Devika Dance Theatre pay hommage to Guru Dutt before the screening (Photo: Widescreen Weekend)

Omar Ahmed introduced the screening Kaagaz Ke Phool ending his illuminating talk by reading a translation in English of an Urdu poem. After the dance performance and Omar’s comments on Urdu poetry we were well-prepared for the creative power of Kaagaz Ke Phool.  The print was a DCP from Ultra Films which appears to own most if not all the Guru Dutt tiles. The visual quality of the restored print was generally good but I wish the restorers had been able to do more with the soundtrack. Pictureville’s ace projection team struggled with the variable sound levels and this meant that the over-bright orchestral score and multi-voice singing levels were often too high in the auditorium. The quieter passages worked well, however, and the second half of the film was generally much better. The opening songs were perhaps partly responsible for some of the ‘Widescreen regulars’ leaving the screening after only 15-20 minutes. If so, that’s a shame. As Omar Ahmed pointed out, one of Guru Dutt’s legacies bestowed on Hindi classical cinema was his innovative presentation of songs which often spring naturally from the narrative. Rarely in his films do you ever wonder if the song is there just as a free-standing attraction. On the other hand there are occasional songs which are designed to lighten the mood or release tension.

The opening titles including credit for the Fox lenses

Kagaaz Ke Phool was Guru Dutt’s last film as director (he continued to produce and act up to his death in 1964 at the age of just 39 and a career of barely 20 years). The reaction to the film, first at Berlin and later in Delhi, was so bad that he vowed he wouldn’t direct again and the full appreciation of the film didn’t happen until after his death. Ironically, the failure of a film by a director, played by Guru Dutt himself, is a key feature of the narrative of Kaagaz Ke Phool. Omar Ahmed mentioned one point that strangely I hadn’t thought of before.
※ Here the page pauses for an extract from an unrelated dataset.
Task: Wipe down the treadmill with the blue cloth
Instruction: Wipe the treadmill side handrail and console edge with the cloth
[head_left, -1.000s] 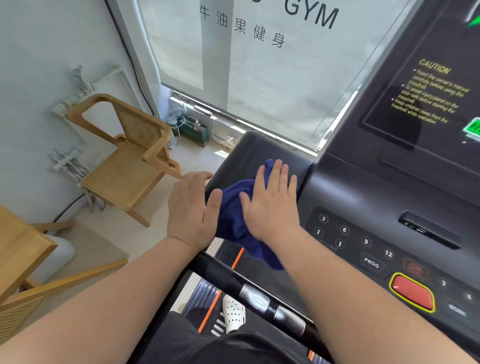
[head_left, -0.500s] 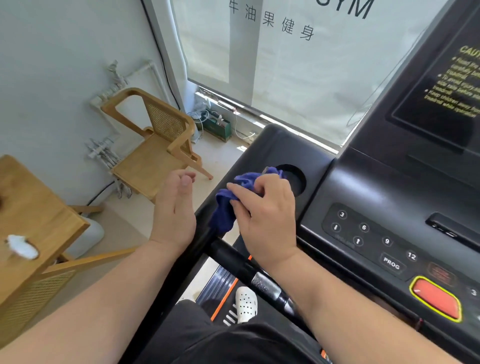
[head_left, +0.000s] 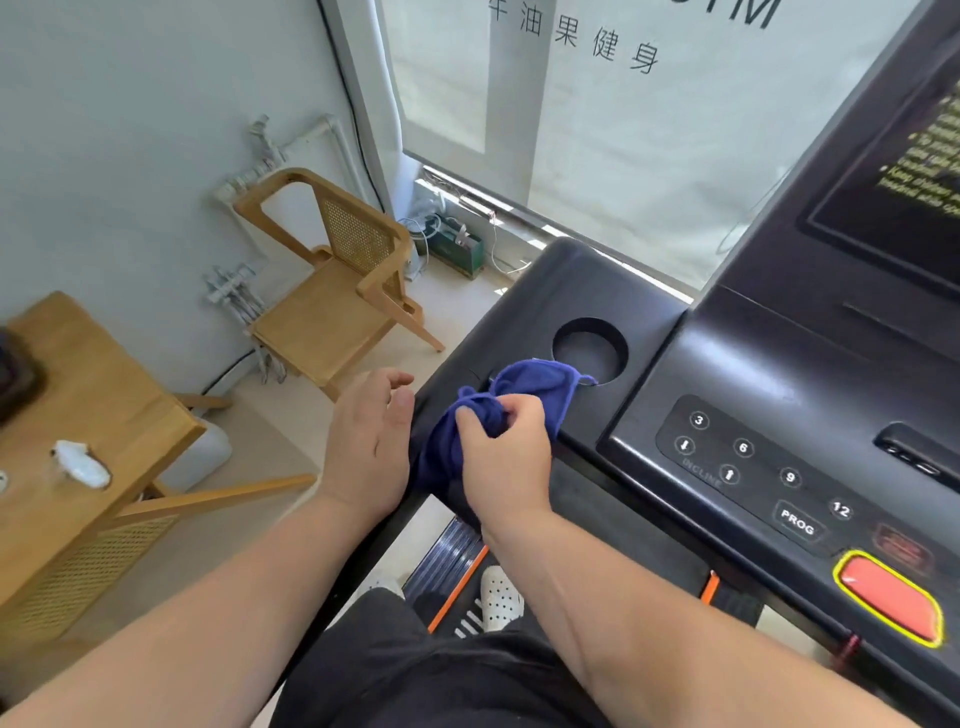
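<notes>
The black treadmill console fills the right half of the head view, with a round cup holder in its left wing. The blue cloth is bunched on that wing just in front of the cup holder and hangs over its near edge. My right hand grips the crumpled cloth, fingers curled round it. My left hand hovers just left of the cloth at the console's left edge, fingers loosely bent and holding nothing.
A keypad with a PROG button and a red stop button lie right of my hands. A wooden chair stands by the wall at left, and a wooden table at near left. My white shoe rests on the belt below.
My right hand went from pressing flat on the cloth to gripping it bunched and has drawn back toward the console's near edge, uncovering the cup holder. My left hand has lifted off.
</notes>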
Because the film was the first South Asian film in CinemaScope (in itself a reason to show the film in Bradford’s Widescreen Festival), distributors and exhibitors across India faced the problem of how to screen it. Omar suggested that Guru Dutt made an alternative version for the traditional Academy screens across India. The question arises about just how many ‘wide’ screens had already been installed since the import of ‘Scope prints from Hollywood that became possible in 1954-5? I hope some Indian film scholars can answer that question. It was Guru Dutt himself who imported the ‘Scope lenses from Hollywood in 1958 in order to make Gouri starring himself and his wife, the playback singer Geeta. That film was planned to be in Bengali and to be shot on location in Calcutta but only a few reels of film were shot as the marriage between Guru Dutt and Geeta was beginning to fall apart. Geeta believed that he was too close to Waheeda Rehman and this would become another influence on the development of the narrative that eventually became Kaagaz Ke Phool.
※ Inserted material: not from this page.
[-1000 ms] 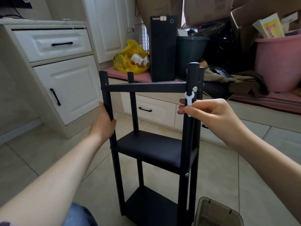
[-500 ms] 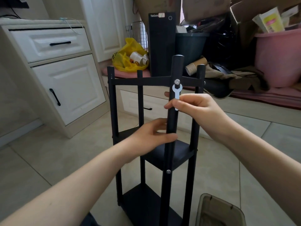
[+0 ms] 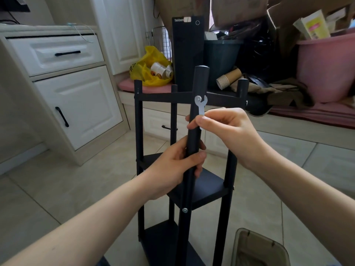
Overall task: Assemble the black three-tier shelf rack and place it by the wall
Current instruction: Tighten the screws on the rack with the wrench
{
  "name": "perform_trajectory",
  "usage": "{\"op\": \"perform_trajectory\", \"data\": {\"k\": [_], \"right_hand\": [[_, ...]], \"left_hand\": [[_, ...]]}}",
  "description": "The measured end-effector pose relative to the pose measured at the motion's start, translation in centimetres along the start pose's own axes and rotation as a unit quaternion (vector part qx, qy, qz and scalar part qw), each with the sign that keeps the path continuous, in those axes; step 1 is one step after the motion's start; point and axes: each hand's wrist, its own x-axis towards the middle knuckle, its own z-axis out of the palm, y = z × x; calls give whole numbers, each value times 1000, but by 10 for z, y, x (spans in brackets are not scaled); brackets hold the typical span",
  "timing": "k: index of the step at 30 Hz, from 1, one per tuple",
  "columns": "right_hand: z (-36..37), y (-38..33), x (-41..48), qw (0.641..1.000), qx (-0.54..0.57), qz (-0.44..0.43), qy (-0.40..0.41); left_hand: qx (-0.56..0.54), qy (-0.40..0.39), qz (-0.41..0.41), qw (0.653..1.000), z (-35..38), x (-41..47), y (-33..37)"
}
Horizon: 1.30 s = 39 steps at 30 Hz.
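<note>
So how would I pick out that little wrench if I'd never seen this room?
Find the black shelf rack on the tiled floor, then its nearest post. Near the top rail, the right hand pinches a small flat wrench there. It is the only pale, silvery tool on the dark frame.

rack [image 3: 209, 189] foot: cut off | wrench [image 3: 200, 104] handle: inside right hand [image 3: 230, 131]
</note>
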Motion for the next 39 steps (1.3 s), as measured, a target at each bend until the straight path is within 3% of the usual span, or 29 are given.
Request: {"op": "perform_trajectory", "data": {"k": [9, 27, 39], "right_hand": [[4, -7, 1, 999, 2, -13, 30], [5, 13, 7, 989, -103, 72, 77], [26, 18, 36, 982, -60, 169, 61]], "left_hand": [[-62, -41, 2, 997, 0, -3, 8], [58, 128, 49, 989, -11, 4, 13], [16, 105, 6, 994, -22, -3, 20]]}}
Suresh sees Shanti’s screen image for the first time in the studio’s preview theatre

If you haven’t seen Kaagaz Ke Phool you are now probably wondering what the film is all about. In essence this is another film heavily influenced by events and experiences in the director’s own life. It tells the tale of a Bombay film director Suresh Sinha (Guru Dutt) using the device of a long flashback introduced by what appears to be an old man wandering into a large film studio complex and seating himself in the director’s chair on a sound stage. The flashback, based on his memories, reveals how Suresh Sinha became a very successful director after he had a chance meeting with a young woman while sheltering under a tree in a storm. She was Shanti (Waheeda Rehman) and eventually she would become a star in Mr. Sinha’s films. But the director had met her in Delhi after a failed attempt to retrieve his daughter from the boarding school where she has been placed by his estranged wife and her wealthy parents. They will do everything to stop him gaining custody of his young teenage daughter. Caught between his wife’s family and his fascination for Shanti as the woman he has always been searching for as the ideal heroine of his films, Suresh is a doomed man and we follow the trajectory of his rise and fall.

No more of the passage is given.